Instead, Joseph accuses his brothers of being spies sent to uncover Egypt’s weakened state (vv. 8–12). Under pressure, they confess that Benjamin is still alive and begin to allay Joseph’s fears about his brother’s fate. But Joseph does not know whether they have come to acknowledge their guilt for the way they got rid of him. In fact, they gloss over his fate, merely saying that Joseph, before whom they unknowingly stand, is “no more” (v. 13).
Joseph accuses his brothers not only to find out about the rest of his family, but also to punish them for their sins. They are put in prison, for example, just as Joseph was imprisoned by them in the pit (37:24). The eye-for-an-eye justice of the lex talionis (Ex. 21:23–25) again falls on those deserving it.

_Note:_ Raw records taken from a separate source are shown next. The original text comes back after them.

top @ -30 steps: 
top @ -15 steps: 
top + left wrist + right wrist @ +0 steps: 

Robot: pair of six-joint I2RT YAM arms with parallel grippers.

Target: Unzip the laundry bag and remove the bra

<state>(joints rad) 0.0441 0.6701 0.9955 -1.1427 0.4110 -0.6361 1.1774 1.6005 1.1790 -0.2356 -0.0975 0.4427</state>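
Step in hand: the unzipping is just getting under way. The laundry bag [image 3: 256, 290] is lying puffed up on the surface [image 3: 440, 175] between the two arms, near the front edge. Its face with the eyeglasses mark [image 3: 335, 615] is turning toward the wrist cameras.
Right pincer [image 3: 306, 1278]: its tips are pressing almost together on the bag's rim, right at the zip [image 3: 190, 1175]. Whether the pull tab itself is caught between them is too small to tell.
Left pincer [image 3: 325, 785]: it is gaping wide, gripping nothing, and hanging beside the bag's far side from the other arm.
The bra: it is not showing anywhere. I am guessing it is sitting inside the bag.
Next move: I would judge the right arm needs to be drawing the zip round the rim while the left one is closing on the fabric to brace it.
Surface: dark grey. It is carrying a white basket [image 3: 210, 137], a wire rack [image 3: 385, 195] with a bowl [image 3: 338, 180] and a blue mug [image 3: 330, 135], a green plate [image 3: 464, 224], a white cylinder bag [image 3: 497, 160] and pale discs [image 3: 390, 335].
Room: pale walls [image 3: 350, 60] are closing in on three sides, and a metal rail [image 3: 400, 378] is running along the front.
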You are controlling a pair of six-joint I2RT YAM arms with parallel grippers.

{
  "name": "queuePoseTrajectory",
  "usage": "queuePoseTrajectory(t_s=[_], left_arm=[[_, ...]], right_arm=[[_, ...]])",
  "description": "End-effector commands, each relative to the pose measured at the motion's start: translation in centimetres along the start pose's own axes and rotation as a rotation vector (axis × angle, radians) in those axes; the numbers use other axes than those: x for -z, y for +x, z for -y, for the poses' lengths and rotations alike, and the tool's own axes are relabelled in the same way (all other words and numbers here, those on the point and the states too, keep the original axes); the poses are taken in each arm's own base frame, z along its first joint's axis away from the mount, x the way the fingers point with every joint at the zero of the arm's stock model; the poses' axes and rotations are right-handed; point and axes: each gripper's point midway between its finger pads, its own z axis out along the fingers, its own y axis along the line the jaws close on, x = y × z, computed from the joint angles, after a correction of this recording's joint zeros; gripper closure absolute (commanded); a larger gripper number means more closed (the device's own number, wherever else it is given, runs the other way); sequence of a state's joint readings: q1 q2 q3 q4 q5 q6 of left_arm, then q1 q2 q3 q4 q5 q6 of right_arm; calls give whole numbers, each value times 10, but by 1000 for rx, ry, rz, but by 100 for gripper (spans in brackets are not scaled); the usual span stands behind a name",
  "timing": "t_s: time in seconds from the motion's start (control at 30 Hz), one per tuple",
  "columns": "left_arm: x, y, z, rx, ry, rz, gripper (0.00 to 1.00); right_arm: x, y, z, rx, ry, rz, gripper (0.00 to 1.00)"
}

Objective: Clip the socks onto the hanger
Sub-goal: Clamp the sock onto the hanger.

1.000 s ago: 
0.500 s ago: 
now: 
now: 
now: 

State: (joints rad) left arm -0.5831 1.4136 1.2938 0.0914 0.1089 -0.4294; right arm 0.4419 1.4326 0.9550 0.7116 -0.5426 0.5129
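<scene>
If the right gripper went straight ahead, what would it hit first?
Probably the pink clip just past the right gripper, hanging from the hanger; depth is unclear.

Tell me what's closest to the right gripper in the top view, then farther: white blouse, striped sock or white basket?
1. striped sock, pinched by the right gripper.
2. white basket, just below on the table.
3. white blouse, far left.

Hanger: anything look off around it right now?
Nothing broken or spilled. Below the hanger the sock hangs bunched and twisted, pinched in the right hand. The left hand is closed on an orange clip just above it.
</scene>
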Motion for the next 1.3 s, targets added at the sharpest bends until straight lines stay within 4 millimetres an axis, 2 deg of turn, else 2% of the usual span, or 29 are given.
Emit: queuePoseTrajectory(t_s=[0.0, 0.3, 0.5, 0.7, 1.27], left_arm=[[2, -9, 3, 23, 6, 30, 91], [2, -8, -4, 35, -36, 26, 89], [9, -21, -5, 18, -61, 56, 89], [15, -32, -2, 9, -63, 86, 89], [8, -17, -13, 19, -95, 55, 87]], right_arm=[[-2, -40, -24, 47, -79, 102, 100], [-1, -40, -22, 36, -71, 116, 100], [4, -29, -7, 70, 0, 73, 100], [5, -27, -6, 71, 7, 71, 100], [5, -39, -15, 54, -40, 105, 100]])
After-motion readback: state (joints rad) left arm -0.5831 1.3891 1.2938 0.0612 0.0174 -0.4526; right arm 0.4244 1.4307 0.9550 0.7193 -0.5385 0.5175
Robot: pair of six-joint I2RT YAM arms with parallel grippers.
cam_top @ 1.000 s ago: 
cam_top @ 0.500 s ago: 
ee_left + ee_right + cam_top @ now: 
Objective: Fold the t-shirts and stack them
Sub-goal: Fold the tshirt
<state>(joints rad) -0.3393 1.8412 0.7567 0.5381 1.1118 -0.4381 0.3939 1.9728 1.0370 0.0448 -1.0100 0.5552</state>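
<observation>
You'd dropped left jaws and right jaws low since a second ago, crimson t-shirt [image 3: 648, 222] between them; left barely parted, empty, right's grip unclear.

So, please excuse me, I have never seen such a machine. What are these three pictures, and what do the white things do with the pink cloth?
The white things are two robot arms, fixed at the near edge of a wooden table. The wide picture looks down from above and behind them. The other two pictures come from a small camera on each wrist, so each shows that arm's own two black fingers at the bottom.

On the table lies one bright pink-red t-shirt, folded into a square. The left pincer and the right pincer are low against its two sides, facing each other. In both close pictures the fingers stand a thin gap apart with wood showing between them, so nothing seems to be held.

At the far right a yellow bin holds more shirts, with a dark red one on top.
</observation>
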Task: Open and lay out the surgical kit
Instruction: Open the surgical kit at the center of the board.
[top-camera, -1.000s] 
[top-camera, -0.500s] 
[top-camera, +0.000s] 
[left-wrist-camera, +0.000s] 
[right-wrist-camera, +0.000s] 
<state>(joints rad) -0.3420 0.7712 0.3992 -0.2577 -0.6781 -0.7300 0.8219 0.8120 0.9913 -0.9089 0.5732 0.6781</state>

Note that Joseph’s action does not violate the “turn the other cheek” principle Jesus demands from godly people (Matt. 5:38–42). He gave this rule not to overturn the lex talionis administered by the state but to correct its misunderstanding in His day. Many in the first century had perverted the lex talionis into a mandate for revenge for all sorts of minor, interpersonal offenses; this is what Jesus forbade. Joseph, as the civil magistrate, applies the lex talionis justly when he puts his brothers in prison, especially since their sale of him into slavery could merit execution (Gen. 37:28; Ex. 21:16).
Somewhat unexpectedly, Joseph has a tender heart towards those who have persecuted him (Gen. 42:24). As we will see tomorrow, Joseph wants reconciliation and restoration most of all. Matthew Henry says that Joseph’s accusation did not spring “from a spirit of revenge. It was to bring them to repentance.”
Confronting someone in sin is always difficult. Perhaps you are a parent who must discipline a child. Maybe you are an elder tasked with confronting a church member engaged in unrepentant sin. Whatever the case, it is hard to speak the truth in love when hard truths must be told. But God often uses our confronting of others to lead them to repentance. Do not be afraid to confront sinners, but always do it with compassion and the hope it will produce repentance.